# Epidemiological pattern and incidence estimation of infectious diarrhea before the COVID-19 pandemic: Beijing, China, 2015–2019

**Authors:** Ruihan Xu, Yi Tian, Lei Jia, Gemixi Dedema, Jueqiong Zhao, Mei Qu, Weihong Li, Bing Lv, Xin Zhang, Ying Huang, Zhaomin Feng, Quanyi Wang, Zhiyong Gao, Daitao Zhang

PMC · DOI: 10.3389/fpubh.2026.1717990 · Frontiers in Public Health · 2026-01-21

## TL;DR

This study analyzed the causes and patterns of infectious diarrhea in Beijing from 2015 to 2019, identifying norovirus, DEC, and rotavirus as the main pathogens.

## Contribution

The study provides updated incidence estimates and epidemiological patterns of infectious diarrhea in Beijing before the COVID-19 pandemic.

## Key findings

- Norovirus was the most common viral pathogen, followed by rotavirus.
- Diarrheagenic Escherichia coli (DEC) was the most prevalent bacterial pathogen.
- Estimated annual infectious diarrhea cases in Beijing were around 68,054.

## Abstract

To analyze the epidemiological characteristics and estimate the incidence of infectious diarrhea in Beijing, China, 2015–2019.

From January 2015 to December 2019, stool specimens and epidemiological data of diarrhea cases were collected from sentinel hospitals across all districts. Viral pathogens were detected by real time PCR or RT-PCR, including rotavirus, norovirus, astrovirus, adenovirus and sapovirus.
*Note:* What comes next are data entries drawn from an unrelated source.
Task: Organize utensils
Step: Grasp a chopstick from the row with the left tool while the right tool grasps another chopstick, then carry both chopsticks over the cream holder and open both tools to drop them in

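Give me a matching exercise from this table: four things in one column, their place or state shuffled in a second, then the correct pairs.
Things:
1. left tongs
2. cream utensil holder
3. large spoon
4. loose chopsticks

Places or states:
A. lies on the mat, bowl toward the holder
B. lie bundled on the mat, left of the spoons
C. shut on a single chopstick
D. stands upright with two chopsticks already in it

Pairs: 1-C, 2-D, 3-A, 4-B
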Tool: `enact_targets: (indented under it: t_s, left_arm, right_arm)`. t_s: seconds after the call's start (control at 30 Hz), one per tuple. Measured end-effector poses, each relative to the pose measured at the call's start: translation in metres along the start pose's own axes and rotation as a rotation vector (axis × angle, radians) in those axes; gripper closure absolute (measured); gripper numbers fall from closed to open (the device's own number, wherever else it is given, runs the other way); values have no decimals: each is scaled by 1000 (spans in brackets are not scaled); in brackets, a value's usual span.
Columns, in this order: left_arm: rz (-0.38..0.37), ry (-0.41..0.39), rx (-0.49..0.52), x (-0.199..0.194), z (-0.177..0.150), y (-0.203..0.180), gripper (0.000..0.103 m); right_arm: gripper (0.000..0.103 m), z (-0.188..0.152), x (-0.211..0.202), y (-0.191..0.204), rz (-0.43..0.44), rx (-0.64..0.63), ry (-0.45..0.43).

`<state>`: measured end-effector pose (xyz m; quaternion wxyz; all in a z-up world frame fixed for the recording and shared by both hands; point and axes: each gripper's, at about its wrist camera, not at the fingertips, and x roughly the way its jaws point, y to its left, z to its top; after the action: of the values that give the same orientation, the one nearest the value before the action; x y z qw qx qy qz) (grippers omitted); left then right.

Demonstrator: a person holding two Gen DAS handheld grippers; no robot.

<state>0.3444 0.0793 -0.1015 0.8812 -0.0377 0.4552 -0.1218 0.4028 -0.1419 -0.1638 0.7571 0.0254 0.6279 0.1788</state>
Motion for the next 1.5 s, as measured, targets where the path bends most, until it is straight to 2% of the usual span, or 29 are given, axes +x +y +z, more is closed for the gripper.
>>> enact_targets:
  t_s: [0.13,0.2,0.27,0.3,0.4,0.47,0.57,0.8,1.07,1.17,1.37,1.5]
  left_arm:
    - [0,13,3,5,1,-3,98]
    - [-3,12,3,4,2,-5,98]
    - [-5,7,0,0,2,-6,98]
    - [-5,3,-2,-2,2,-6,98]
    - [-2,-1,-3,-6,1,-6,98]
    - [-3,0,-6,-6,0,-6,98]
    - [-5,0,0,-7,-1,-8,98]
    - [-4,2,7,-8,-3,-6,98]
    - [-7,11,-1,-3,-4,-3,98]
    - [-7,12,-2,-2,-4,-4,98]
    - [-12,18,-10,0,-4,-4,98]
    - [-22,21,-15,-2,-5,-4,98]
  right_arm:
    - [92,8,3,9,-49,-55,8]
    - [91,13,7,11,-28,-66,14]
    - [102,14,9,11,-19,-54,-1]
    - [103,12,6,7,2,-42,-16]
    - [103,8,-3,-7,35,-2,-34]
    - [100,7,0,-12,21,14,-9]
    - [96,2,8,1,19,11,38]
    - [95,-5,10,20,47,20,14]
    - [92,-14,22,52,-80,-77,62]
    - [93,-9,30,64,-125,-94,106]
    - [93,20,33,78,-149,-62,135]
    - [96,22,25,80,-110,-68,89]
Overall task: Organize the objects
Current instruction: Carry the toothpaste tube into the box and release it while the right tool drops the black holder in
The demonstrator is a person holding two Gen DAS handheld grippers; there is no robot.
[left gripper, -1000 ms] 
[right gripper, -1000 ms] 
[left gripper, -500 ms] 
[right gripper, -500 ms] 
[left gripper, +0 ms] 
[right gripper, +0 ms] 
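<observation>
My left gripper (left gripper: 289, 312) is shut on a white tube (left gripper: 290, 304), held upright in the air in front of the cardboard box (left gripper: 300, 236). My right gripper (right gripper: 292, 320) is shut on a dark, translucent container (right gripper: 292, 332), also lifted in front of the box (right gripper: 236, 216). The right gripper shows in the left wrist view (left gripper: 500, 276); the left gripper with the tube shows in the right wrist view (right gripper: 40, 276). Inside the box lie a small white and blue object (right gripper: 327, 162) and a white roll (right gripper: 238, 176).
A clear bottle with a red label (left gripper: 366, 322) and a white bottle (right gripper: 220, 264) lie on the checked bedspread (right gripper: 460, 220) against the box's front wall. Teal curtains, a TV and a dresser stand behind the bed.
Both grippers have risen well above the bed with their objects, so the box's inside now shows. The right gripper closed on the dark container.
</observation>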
Bacterial pathogens were detected using culture, biochemical and serological assays, including Vibrio cholerae, Shigella, Salmonella typhi and Salmonella paratyphi, diarrheagenic Escherichia coli (DEC), non-typhoidal Salmonella (NTS), Vibrio parahaemolyticus, Campylobacter and other bacteria. Descriptive statistics and a Monte Carlo multiplier model were applied for analysis and incidence estimation.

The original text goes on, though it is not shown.